The west tower with the main entrance on the left side and the slip gate below the tower (1986)

The single-lane, 2.65-meter-wide main portal is located in the middle of the south-western perimeter wall and is flanked by two towers, which also protrude from the wall at three meters and are six meters wide. Above the portal is the lintel made from a block of stone with the building inscription, above which a relief arch rises. Access to these two towers was through a rectangular room each on the ground floor and first floor. With their flanks, these rooms form the Torgasse within the fort and face the inner courtyard. The gate towers could be entered both from the ground floor and from the floor above.
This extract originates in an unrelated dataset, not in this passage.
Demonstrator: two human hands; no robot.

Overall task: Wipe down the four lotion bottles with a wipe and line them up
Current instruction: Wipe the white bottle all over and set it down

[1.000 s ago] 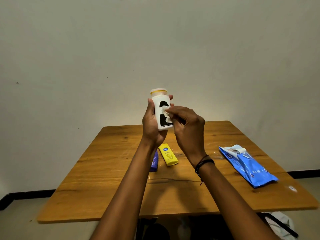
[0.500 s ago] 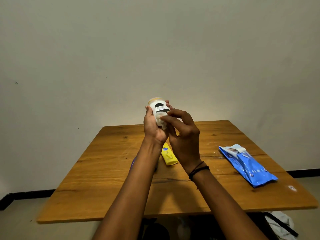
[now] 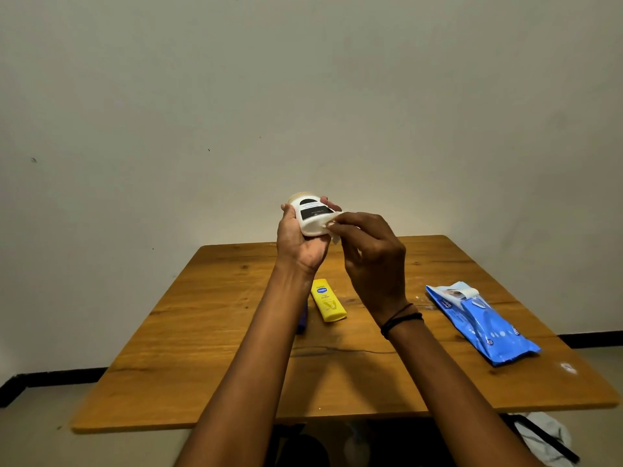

Adjacent to the western corner tower there is a 0.95 meter wide hatch in the north-western perimeter wall. A 1.30 meter wide passage, which was covered by a barrel vault, led through this gate from the central courtyard of the fort to the outside. Small entrances of this kind are not atypical for a number of late antique military buildings. Remnants of the battlement have been preserved on the surrounding wall.

Interior development

Remnants of the plastering remained on the south tower (1986)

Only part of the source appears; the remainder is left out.